E é nesse exato contexto que hoje homenageio o advogado Antonio Carlos de Almeida Castro, o Kakay. Teve sua conduta ética e sua honra tisnada pelo procurador Carlos Fernando dos Santos Lima. Primeiro disse que Kakay tinha limites éticos flexíveis, para depois mandá-lo tomar vergonha na cara. Bem assim. Em rede social.
Um procurador da República comportando-se desse modo. Que feio. Tudo porque Kakay fez um comentário sobre matéria da
Folha de S.Paulo de domingo (27.8.2017), que envolvia uma denúncia feita por um advogado acerca de um episódio da operação "lava jato" (
matéria retomada pelo própria
ConJur). O procurador, alguém que deveria guardar prudência, ética e recato, pisou na bola com Kakay. Como o personagem Ancelmo, da
Novela de Um Curioso Impertinente (que faz parte de Dom Quixote), o procurador não se contenta com o que faz e com o que tem: como um pré-moderno, quer encontrar a essência das coisas, como se a ele tivesse sido dada uma missão para buscar a essência da moralidade e quejandos. Cervantes era um moderno e sabia muito da alma humana. Enfim, melhor lerem a Novela.

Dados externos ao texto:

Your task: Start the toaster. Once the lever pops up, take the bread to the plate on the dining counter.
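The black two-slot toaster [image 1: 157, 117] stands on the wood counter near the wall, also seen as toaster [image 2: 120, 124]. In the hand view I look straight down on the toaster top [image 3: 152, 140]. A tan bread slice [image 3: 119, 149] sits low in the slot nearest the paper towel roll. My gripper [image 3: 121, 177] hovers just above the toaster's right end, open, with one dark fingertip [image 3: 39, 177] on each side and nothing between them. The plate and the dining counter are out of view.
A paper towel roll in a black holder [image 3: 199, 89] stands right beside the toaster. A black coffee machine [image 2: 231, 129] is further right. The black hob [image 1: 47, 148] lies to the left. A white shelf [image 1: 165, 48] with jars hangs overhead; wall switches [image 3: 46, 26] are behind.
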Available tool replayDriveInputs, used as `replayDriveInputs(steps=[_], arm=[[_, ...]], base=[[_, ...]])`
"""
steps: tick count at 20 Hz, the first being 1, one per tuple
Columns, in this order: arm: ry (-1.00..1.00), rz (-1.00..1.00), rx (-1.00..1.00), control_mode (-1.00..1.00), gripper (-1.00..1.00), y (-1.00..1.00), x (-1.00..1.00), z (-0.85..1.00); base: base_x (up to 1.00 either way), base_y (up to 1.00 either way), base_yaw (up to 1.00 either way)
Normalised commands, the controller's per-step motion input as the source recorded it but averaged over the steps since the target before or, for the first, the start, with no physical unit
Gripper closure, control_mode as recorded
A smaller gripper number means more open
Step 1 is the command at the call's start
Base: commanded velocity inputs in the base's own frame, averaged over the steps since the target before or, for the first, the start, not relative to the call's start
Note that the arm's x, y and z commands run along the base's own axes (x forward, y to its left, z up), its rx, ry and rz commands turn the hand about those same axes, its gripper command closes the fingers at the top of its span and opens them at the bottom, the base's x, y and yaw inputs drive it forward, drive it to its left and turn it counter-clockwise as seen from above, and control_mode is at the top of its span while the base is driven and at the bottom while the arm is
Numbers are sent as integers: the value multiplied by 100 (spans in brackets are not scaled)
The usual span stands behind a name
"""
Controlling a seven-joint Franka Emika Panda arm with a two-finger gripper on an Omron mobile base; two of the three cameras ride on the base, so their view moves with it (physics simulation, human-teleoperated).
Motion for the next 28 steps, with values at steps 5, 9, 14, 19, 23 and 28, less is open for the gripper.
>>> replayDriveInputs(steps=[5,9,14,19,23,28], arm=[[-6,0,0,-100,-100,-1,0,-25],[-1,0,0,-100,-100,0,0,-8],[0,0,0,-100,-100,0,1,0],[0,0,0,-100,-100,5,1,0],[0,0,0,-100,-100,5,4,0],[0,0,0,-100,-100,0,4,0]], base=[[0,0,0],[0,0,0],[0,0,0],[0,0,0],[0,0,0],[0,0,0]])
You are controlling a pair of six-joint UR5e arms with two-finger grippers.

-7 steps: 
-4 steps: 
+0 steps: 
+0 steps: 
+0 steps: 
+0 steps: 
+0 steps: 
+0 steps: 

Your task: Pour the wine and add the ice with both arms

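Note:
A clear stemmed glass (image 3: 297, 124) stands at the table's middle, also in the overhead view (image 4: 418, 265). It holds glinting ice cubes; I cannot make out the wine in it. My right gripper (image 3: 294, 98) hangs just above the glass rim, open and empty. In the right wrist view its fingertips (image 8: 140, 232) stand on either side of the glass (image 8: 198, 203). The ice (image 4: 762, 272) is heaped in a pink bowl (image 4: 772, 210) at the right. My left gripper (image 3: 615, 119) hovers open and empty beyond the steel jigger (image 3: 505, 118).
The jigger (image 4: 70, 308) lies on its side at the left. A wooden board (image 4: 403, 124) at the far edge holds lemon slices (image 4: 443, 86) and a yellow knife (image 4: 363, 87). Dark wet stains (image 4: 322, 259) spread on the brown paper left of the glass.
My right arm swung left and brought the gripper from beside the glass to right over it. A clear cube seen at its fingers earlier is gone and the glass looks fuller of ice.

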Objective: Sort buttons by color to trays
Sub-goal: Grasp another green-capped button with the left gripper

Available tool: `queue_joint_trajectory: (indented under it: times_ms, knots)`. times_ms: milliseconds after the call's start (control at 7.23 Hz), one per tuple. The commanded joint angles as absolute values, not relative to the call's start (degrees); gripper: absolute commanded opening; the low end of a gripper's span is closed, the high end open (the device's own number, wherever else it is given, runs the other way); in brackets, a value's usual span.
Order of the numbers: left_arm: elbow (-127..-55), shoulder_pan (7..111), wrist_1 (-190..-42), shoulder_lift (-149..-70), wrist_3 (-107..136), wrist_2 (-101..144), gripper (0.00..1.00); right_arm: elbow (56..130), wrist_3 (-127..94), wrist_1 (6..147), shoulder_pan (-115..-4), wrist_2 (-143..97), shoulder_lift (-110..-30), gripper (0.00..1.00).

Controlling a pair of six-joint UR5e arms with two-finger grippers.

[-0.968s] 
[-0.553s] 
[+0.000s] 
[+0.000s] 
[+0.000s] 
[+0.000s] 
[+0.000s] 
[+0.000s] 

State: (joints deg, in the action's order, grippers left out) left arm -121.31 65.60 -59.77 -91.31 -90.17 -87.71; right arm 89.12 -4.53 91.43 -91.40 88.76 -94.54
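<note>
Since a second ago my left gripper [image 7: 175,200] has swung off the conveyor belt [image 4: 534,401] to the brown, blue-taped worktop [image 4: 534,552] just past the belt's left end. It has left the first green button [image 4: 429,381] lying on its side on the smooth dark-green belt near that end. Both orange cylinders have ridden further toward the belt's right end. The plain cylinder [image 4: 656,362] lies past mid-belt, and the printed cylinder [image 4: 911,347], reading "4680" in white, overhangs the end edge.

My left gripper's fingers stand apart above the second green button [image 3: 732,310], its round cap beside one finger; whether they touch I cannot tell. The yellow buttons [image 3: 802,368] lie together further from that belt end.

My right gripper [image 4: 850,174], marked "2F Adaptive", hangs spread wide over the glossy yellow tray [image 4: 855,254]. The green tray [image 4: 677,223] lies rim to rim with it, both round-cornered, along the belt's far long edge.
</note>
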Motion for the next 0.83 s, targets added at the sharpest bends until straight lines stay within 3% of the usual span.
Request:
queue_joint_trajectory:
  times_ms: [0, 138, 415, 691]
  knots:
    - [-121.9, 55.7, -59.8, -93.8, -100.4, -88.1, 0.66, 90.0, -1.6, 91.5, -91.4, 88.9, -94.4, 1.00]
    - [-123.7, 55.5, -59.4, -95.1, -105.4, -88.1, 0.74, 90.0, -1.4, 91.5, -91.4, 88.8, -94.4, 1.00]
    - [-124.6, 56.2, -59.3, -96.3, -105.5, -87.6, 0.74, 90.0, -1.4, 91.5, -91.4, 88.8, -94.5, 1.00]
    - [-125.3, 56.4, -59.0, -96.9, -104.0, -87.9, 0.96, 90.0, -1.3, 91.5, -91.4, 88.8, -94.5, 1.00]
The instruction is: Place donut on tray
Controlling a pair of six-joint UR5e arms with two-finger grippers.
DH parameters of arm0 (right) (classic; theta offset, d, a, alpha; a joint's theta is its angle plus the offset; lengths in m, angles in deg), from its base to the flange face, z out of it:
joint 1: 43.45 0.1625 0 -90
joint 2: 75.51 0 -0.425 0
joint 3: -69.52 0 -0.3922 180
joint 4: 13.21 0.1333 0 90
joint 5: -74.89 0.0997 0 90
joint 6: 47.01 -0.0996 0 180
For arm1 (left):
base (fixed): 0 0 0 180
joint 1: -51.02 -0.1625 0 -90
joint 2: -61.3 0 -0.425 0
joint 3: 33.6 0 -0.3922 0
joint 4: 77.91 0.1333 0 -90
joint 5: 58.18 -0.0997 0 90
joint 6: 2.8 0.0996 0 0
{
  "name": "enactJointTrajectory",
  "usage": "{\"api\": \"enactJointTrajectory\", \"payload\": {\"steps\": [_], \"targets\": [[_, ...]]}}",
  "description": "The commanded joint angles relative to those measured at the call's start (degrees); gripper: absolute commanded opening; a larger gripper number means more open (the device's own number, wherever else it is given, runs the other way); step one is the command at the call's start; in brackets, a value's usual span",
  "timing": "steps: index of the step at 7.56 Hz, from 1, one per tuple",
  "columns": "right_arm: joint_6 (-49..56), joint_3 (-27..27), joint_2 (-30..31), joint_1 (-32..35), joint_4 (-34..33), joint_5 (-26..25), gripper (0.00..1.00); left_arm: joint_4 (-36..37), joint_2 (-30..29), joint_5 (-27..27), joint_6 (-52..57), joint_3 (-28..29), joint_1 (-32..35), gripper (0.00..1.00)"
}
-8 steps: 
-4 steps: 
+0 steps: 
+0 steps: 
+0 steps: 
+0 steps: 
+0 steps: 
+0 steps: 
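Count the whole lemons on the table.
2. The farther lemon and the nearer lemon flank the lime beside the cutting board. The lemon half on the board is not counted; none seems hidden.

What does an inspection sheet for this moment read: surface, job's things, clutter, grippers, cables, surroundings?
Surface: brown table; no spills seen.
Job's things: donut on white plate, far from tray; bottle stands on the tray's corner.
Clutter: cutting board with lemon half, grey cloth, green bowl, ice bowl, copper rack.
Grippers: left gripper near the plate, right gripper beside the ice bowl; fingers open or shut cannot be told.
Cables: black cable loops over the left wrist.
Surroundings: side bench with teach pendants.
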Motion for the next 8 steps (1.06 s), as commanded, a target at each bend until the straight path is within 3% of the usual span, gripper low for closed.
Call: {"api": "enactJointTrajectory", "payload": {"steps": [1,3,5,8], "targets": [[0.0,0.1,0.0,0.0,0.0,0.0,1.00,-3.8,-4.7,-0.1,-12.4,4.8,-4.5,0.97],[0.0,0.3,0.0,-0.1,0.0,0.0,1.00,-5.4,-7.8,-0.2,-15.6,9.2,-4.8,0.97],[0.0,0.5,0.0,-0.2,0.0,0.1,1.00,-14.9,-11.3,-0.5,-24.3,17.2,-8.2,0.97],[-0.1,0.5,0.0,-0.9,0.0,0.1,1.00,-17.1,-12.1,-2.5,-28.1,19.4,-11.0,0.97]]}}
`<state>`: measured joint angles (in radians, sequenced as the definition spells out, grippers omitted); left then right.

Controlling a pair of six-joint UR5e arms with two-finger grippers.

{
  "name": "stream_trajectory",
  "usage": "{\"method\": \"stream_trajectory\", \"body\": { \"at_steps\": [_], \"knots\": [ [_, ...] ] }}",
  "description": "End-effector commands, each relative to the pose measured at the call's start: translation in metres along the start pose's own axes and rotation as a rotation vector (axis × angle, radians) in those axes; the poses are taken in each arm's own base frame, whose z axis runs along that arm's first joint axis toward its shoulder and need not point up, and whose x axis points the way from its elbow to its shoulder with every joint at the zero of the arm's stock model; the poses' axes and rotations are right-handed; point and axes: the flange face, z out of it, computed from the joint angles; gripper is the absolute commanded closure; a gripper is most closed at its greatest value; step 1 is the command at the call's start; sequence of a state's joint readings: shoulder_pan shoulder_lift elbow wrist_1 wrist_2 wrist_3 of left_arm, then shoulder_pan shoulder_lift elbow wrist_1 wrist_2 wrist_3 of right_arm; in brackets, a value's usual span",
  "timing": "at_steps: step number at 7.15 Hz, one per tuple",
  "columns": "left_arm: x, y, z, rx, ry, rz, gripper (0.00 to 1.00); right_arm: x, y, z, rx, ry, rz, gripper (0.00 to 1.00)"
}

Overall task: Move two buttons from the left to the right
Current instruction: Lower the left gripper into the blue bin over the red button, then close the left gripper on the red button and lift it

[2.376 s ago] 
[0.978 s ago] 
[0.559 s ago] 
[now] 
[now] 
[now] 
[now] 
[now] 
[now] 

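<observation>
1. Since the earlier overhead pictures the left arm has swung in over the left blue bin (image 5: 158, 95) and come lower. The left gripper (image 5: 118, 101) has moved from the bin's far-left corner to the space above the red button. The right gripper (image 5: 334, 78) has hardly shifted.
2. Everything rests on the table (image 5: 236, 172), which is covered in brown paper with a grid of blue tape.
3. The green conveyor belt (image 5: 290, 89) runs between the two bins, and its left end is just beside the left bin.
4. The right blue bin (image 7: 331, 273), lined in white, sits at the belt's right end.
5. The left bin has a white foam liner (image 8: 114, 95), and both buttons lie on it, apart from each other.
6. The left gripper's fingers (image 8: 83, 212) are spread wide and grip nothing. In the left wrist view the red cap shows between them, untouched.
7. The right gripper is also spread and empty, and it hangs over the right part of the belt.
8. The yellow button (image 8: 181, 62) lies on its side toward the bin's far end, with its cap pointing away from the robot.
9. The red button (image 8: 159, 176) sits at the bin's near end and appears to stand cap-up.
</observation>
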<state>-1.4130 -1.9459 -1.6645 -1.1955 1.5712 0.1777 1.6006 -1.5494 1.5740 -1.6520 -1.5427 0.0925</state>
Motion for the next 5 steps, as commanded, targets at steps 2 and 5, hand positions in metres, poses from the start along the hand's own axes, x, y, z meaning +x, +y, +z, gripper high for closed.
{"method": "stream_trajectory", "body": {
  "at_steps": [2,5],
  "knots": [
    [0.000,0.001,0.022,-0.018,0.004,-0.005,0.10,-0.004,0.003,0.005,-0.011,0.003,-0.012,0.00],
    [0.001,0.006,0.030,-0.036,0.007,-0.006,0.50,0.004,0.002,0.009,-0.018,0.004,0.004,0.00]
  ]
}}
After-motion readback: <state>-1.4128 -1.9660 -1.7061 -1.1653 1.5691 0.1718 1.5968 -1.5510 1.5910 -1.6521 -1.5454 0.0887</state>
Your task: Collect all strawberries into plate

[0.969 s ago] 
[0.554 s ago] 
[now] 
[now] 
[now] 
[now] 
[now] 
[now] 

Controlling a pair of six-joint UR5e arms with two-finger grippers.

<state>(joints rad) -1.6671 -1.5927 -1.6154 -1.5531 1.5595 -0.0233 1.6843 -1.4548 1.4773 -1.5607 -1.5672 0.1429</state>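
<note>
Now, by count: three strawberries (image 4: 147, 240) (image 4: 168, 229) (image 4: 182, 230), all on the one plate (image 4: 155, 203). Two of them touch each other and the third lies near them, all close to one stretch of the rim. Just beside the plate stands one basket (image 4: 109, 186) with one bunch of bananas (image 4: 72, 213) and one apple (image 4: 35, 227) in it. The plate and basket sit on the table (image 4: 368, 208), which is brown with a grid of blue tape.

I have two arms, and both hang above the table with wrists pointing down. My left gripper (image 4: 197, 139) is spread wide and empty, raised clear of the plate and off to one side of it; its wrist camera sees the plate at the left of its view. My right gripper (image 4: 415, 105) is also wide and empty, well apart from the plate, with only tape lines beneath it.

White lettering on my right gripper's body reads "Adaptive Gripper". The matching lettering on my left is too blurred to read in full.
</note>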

Penso, de minha parte — e espero estar redondamente equivocado — que tudo isso faz parte de uma tempestade perfeita: primeiro se judicializa a política; depois se politiza o Direito; acrescente-se uma boa pitada de demonização da política, coloque-se a culpa da impunidade nos advogados, berre-se bastante nos meios de comunicação, conclamando a não mais se precisar provar crimes, bastando convicção e fé... e faltará pouco... Na verdade, basta(rá) só um empurrão. Tristes trópicos.